Not like regular cake shops: Cakes ‘n’ Sh!t

The naughty little business injecting humour into dessert. 

Sam Fitzpatrick had never really baked before 2017, but now she is the proud owner of two bakeries—Cakes ‘n’ Sh!t in Bakery Lane, Fortitude Valley and Enoggera—that she puts a unique twist on with her strong personality and often-profane sense of humour. Language warning: if you’re familiar with Cakes ‘n’ Sh!t’s “curse cookies”, you should know that Sam speaks the same way she bakes!

Prior to starting Cakes ‘n’ Sh!t Sam spent a decade climbing the corporate ladder; first as a real estate agent working in sales and property management before landing in the big time.

“I was always miserable—I hated it.

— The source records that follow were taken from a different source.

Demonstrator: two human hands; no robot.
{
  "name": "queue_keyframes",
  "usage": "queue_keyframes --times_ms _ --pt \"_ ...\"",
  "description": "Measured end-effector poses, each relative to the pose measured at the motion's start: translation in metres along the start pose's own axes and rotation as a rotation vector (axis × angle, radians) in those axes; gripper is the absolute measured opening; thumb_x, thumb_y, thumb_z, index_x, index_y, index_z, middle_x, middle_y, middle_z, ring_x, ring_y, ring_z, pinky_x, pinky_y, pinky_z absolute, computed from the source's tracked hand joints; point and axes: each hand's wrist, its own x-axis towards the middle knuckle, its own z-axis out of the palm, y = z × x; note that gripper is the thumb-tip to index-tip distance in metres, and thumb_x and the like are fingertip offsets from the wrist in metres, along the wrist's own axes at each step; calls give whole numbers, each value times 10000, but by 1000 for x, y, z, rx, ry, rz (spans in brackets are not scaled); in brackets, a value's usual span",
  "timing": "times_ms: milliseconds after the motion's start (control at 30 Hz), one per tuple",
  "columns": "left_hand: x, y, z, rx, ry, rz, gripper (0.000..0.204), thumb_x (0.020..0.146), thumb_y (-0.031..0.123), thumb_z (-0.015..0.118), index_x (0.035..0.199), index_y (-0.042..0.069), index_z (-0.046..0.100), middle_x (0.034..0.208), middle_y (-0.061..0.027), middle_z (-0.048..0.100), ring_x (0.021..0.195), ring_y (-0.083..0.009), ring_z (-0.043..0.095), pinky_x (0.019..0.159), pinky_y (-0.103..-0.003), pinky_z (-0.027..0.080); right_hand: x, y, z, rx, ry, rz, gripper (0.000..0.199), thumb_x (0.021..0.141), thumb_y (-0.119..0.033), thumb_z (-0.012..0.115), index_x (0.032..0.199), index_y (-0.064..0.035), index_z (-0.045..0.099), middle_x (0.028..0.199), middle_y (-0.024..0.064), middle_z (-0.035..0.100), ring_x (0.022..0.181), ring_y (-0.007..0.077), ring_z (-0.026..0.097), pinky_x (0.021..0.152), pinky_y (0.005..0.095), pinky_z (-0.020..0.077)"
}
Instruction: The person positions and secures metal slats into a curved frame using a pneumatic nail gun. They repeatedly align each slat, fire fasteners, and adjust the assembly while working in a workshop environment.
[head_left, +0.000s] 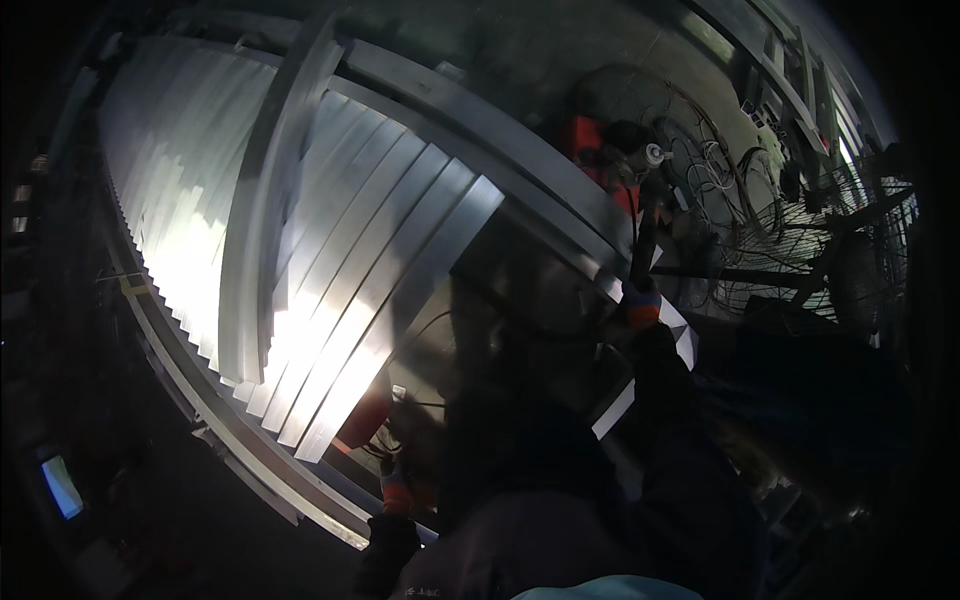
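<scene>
1. Orange-cuffed right hand [640, 299]: grip too dark to judge, near a long grey metal rail [480, 120].
2. Orange-cuffed left hand [395, 486]: grip likewise unclear, near a dim red object [366, 414].
3. Flat silvery metal slats [420, 247] lie side by side.

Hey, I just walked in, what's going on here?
Someone in gloves is working at a metal frame carrying a row of pale metal slats, with a long beam over them. The right hand is by the end of the frame's right rail; the left hand is beside the left rail, near something red. It's too dark to tell what either grips.
</scene>
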Motion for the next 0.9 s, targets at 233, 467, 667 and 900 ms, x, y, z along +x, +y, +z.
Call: queue_keyframes --times_ms 233,467,667,900 --pt "65 108 18 562 334 321 550 884 133 651 1363 18 407 1147 -98 587 984 -175 560 849 -317 488 -29 -79 -4 -247 -214 51 468 831 -364 662 1144 -19 615 1035 168 678 967 304 647 808 375 498" --pt "133 295 97 1250 605 1055 815 809 368 719 1430 14 328 1365 -221 437 1250 -372 424 1045 -453 360 -40 -111 11 -611 -212 -141 628 854 -478 616 1310 -60 505 1143 189 641 1044 369 617 864 440 487" --pt "182 386 139 1590 752 782 1071 630 639 729 1468 134 294 1436 -156 398 1339 -348 341 1111 -466 264 -8 -57 12 -549 -41 41 528 757 -165 653 1222 3 467 1154 180 635 1101 343 598 914 397 476" --pt "224 424 116 1704 631 416 1141 571 687 738 1478 177 271 1479 -141 336 1351 -348 334 1079 -476 340 -10 -53 11 -425 12 36 721 764 -279 705 1313 79 404 1167 260 614 1088 371 593 888 416 474"
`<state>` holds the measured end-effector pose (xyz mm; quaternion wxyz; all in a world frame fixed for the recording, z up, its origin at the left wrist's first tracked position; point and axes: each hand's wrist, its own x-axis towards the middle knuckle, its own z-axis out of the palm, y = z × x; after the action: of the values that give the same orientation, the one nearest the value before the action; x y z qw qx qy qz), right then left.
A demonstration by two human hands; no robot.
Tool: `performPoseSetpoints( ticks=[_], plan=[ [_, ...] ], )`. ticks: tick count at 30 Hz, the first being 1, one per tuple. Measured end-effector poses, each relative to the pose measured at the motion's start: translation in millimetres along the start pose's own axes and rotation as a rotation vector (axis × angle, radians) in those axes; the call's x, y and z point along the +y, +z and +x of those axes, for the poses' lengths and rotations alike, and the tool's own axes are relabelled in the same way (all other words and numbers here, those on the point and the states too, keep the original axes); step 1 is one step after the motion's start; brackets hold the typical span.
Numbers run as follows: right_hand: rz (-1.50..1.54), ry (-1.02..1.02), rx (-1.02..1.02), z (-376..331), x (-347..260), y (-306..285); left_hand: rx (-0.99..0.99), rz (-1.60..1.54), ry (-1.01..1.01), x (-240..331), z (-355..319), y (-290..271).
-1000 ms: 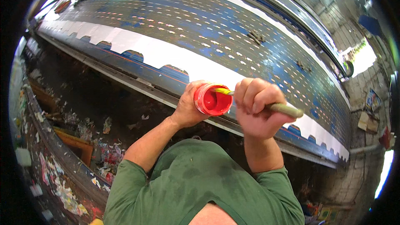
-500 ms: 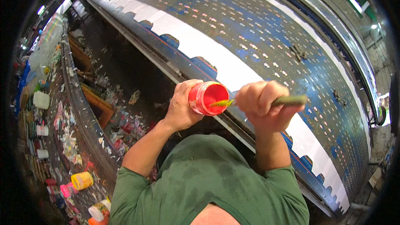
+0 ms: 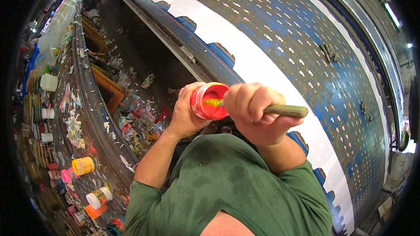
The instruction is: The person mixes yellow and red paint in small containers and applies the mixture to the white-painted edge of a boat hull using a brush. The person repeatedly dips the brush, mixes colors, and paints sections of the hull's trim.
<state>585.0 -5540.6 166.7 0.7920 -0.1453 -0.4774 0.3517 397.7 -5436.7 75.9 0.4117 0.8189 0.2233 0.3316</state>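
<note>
overhead, the biggest thing is a long curved sheet of printed cloth (image 3: 306, 48) — blue, speckled all over with small pale dashes, matte and flat, bending with the lens from top left to lower right. along its near side runs a smooth white border (image 3: 245, 57) whose edge is cut into rounded scallops of blue. below that lies a dark metal rail (image 3: 175, 39), narrow and straight-sided.

to the left, a grimy counter (image 3: 94, 105) curves away, crusted with dried paint and littered with torn paper scraps in red, white and grey. a wooden frame (image 3: 109, 89), orange-brown and angular, sits among the litter. further left stand small plastic tubs: a yellow tub (image 3: 83, 165), a white-lidded tub (image 3: 99, 197) and a squat white tub (image 3: 48, 82).

the person's green shirt (image 3: 236, 188) fills the bottom, soft knit with faint damp marks.

the left hand (image 3: 186, 113) has its fingers wrapped around a small round red paint pot (image 3: 209, 101), held up in front of the chest, tilted so its open mouth shows; the inside is glossy red with a streak of yellow. the right hand (image 3: 253, 111) is clenched in a fist around a stick handle (image 3: 286, 111), olive-green, cylindrical and dull — its tip reaches into the pot's mouth.
</note>
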Motion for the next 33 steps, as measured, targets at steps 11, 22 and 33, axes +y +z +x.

It was work,” Sam said.

“And I worked my way all the way up and I ended up being the state manager of this trust accounting company and I thought, ‘this is definitely it—I have made it’”.

Alas, Sam was still miserable, and it flowed over into her work.

“I was a terrible employee, and they fired me, and they were right to do so,” she laughs.

But rather than an ending, Sam’s sudden unemployment revealed her true passion in an unexpected way. About a month prior, her partner (also named Sam!) had opened up his first café in Spring Hill, Brisbane— about a block away from Sam’s corporate office—so after being fired, she walked over to the café, put down her bag and said, “I guess I work here now”.

“I thought I’d work there until I figure out what I want to do next, and he only had it open for about a month and we knew we wanted to make good, home-cooked stuff for the cabinet,” she said.

“We didn’t want to buy that mass-produced shit-wrapped-in-plastic; we wanted it to be home cooked.”

Her partner’s grandmother had been doing the cooking, but couldn’t keep up with the demand and popularity, so Sam stepped up to the plate. Despite having only ever baked cupcakes from pre-packaged mixes, she dove right in.

“I thought, ‘look I’m not an idiot; I’m sure I can read a recipe and pop it in the oven’, so I started doing that as required and discovered that I really loved it and the feedback was really nice.”

From there, Sam’s cakes gained popularity and she started receiving orders for whole cakes, which she made out of the café for two or three months until someone suggested she open her own shop.

“I thought ‘well shit, I don’t really have anything else to do and this seems to be getting good feedback from everybody so I may as well give it a crack’,” she laughs.

And in typical Sam fashion, there was no way her cake store was going to be in any way typical. “I’m not a girly-girl, and every cake shop I’d ever walked into was the same—it was all pink and white and girly and cupcakes and frills—and I can’t be surrounded by that day in and day out,” she said.

“If I’m going to open my own place, it’s gonna have to be a place that I want to spend time in.

“We were having a joke about how when you put the word ‘shit’ at the end of everything it automatically makes it sound more gangsta.

“We were just going around the café saying ‘chairs and shit’, ‘coffee and shit’, ‘cakes and shit’, and I was like ‘that is the name of the store!’

“I knew that it would have to have swearing; it would have to be a little bit in your face and a bit rough around the edges.”

 

When it came to making the moniker official, though, Sam said ASIC was having none of it, which is how the exclamation point in “sh!t” came to be.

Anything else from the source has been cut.